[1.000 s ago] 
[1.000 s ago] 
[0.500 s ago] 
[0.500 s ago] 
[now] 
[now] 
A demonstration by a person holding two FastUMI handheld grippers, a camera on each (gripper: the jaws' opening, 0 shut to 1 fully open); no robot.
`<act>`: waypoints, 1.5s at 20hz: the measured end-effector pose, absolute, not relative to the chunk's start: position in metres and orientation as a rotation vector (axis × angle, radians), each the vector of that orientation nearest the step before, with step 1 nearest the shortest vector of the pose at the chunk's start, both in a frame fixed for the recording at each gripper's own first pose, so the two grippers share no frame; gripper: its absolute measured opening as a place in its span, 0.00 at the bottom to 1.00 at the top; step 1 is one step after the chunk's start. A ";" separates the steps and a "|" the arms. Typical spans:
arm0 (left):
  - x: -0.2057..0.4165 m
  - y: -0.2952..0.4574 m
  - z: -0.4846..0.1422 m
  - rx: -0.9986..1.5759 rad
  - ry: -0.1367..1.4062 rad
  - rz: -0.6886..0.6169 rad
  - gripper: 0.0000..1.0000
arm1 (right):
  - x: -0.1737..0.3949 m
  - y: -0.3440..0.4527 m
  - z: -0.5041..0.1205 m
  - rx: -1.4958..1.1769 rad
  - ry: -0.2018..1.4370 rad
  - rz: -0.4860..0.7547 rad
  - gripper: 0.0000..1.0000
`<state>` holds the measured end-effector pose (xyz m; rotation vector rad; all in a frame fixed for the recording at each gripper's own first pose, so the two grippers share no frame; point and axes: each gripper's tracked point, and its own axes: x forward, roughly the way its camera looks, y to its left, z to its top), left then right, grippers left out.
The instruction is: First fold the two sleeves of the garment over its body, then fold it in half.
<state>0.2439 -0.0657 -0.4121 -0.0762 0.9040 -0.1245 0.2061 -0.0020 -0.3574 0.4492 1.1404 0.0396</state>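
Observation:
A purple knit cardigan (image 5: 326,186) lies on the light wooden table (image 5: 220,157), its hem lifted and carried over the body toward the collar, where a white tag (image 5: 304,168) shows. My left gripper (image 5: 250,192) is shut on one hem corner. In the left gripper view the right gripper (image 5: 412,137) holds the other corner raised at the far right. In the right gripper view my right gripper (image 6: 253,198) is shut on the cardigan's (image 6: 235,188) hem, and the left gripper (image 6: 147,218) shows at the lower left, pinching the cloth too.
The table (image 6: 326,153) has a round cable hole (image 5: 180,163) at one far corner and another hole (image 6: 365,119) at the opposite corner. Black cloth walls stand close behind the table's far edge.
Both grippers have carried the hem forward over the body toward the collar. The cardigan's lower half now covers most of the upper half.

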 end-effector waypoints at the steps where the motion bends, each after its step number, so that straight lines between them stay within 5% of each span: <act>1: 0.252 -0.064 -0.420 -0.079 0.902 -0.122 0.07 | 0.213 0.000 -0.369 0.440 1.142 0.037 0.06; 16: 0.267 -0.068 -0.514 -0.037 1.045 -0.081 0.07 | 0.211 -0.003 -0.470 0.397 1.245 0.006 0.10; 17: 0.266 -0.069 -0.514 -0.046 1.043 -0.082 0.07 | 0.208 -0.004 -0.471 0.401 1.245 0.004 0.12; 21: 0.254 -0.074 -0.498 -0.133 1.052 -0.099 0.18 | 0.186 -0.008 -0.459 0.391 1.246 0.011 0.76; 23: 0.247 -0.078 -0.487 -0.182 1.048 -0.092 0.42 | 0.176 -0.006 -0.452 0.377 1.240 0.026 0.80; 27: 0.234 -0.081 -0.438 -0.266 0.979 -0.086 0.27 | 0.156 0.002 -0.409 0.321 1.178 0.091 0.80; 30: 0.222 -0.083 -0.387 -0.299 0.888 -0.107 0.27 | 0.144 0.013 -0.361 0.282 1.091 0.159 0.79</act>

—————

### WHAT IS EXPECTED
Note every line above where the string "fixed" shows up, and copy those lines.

### TASK ANSWER
`<act>`: waypoints, 1.5s at 20hz: the measured end-effector pose, absolute, not relative to the chunk's start: position in metres and orientation as a rotation vector (axis × angle, radians), each the vector of that orientation nearest the step before, with step 1 nearest the shortest vector of the pose at the chunk's start, both in a frame fixed for the recording at each gripper's own first pose, so the two grippers share no frame; gripper: its absolute measured opening as a place in its span, 0.00 at the bottom to 1.00 at the top; step 1 is one step after the chunk's start. A ";" separates the steps and a "|" the arms. Typical spans:
`<state>` holds the measured end-effector pose (xyz m; rotation vector rad; all in a frame fixed for the recording at each gripper's own first pose, so the two grippers share no frame; point and axes: each gripper's tracked point, and its own axes: x forward, roughly the way its camera looks, y to its left, z to its top), left then right, grippers left out.

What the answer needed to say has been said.